I'm looking for an article showing that LLMs don't know how they work internally

lgsp@feddit.it@feddit.it · edit-2 2 months ago

I'm looking for an article showing that LLMs don't know how they work internally

AnneBonny@lemmy.dbzer0.com · 2 months ago

Who has claimed that LLMs have the capacity to reason?

theparadox@lemmy.world · 2 months ago

More than enough people who claim to know how it works think it might be “evolving” into a sentient being inside it’s little black box. Example from a conversation I gave up on… https://sh.itjust.works/comment/18759960

theunknownmuncher@lemmy.world · 2 months ago

I don’t want to brigade, so I’ll put my thoughts here. The linked comment is making the same mistake about self preservation that people make when they ask an LLM to “show it’s work” or explain it’s reasoning. The text response of an LLM cannot be taken at it’s word or used to confirm that kind of theory. It requires tracing the logic under the hood.

Just like how it’s not actually an AI assistant, but trained and prompted to output text that is expected to be what an AI assistant would respond with, if it is expected that it would pursue self preservation, then it will output text that matches that. It’s output is always “fake”

That doesn’t mean there isn’t a real potential element of self preservation, though, but you’d need to dig and trace through the network to show it, not use the text output.

AnneBonny@lemmy.dbzer0.com · 2 months ago

Maybe I should rephrase my question:

Outside of comment sections on the internet, who has claimed or is claiming that LLMs have the capacity to reason?

Em Adespoton@lemmy.ca · 2 months ago

The study being referenced explains in detail why they can’t. So I’d say it’s Anthropic who stated LLMs don’t have the capacity to reason, and that’s what we’re discussing.

The popular media tends to go on and on about conflating AI with AGI and synthetic reasoning.

theunknownmuncher@lemmy.world · 2 months ago

You’re confusing the confirmation that the LLM cannot explain it’s under-the-hood reasoning as text output, with a confirmation of not being able to reason at all. Anthropic is not claiming that it cannot reason. They actually find that it performs complex logic and behavior like planning ahead.

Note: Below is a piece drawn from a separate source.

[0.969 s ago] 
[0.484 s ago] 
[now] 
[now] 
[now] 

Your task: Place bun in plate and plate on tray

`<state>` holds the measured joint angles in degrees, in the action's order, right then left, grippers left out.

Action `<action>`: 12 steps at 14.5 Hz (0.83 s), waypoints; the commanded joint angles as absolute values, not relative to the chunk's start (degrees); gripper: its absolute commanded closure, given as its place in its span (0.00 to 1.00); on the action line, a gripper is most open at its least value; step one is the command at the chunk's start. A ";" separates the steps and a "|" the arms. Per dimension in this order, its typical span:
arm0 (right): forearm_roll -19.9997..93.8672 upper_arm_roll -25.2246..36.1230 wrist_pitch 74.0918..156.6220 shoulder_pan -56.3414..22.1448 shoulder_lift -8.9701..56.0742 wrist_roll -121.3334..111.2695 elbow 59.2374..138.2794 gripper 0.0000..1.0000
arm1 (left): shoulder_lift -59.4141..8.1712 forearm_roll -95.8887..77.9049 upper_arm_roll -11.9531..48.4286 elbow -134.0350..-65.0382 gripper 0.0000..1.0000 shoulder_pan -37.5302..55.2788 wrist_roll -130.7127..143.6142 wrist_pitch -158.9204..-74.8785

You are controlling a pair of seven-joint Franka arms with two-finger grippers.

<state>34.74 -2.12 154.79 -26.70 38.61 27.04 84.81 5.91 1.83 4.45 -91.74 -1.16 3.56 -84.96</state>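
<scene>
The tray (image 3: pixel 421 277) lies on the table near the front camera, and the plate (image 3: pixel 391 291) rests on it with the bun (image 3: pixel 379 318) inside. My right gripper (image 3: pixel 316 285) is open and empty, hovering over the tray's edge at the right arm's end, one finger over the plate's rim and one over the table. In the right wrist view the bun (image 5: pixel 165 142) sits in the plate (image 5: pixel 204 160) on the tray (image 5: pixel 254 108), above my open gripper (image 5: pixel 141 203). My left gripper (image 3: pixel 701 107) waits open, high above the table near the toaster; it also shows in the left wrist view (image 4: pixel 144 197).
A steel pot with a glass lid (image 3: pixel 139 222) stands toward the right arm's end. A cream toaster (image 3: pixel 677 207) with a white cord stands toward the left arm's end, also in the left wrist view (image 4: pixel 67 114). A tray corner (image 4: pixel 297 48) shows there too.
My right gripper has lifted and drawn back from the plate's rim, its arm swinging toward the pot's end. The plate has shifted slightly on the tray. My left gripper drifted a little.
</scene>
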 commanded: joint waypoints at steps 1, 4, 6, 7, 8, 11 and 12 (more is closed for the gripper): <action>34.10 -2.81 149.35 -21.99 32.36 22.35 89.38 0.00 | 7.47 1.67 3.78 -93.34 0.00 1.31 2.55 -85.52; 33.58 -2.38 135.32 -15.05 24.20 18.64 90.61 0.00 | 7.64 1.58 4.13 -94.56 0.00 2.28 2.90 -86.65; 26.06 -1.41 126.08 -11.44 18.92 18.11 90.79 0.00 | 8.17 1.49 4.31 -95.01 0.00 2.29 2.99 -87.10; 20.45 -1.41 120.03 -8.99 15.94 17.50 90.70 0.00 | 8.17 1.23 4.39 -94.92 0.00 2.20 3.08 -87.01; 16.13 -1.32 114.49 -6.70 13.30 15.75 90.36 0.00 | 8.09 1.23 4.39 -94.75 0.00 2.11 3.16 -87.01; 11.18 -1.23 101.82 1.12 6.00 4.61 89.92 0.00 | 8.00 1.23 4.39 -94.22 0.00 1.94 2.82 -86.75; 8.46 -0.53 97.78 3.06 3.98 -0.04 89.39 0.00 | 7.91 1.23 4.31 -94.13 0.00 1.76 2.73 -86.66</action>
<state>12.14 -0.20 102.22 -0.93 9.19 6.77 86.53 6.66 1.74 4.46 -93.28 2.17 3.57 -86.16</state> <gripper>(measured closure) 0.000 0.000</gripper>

Em Adespoton@lemmy.ca · 2 months ago

No, they really don’t. It’s a large language model. Input cues instruct it as to which weighted path through the matrix to take. Those paths are complex enough that the human mind can’t hold all the branches and weights at the same time. But there’s no planning going on; the model can’t backtrack a few steps, consider different outcomes and run a meta analysis. Other reasoning models can do that, but not language models; language models are complex predictive translators.

theunknownmuncher@lemmy.world · 2 months ago

To write the second line, the model had to satisfy two constraints at the same time: the need to rhyme (with “grab it”), and the need to make sense (why did he grab the carrot?). Our guess was that Claude was writing word-by-word without much forethought until the end of the line, where it would make sure to pick a word that rhymes. We therefore expected to see a circuit with parallel paths, one for ensuring the final word made sense, and one for ensuring it rhymes.

Instead, we found that Claude plans ahead. Before starting the second line, it began “thinking” of potential on-topic words that would rhyme with “grab it”. Then, with these plans in mind, it writes a line to end with the planned word.

🙃 actually read the research?

glizzyguzzler@lemmy.blahaj.zone · 2 months ago

No, they’re right. The “research” is biased by the company that sells the product and wants to hype it. Many layers don’t make think or reason, but they’re glad to put them in quotes that they hope peeps will forget were there.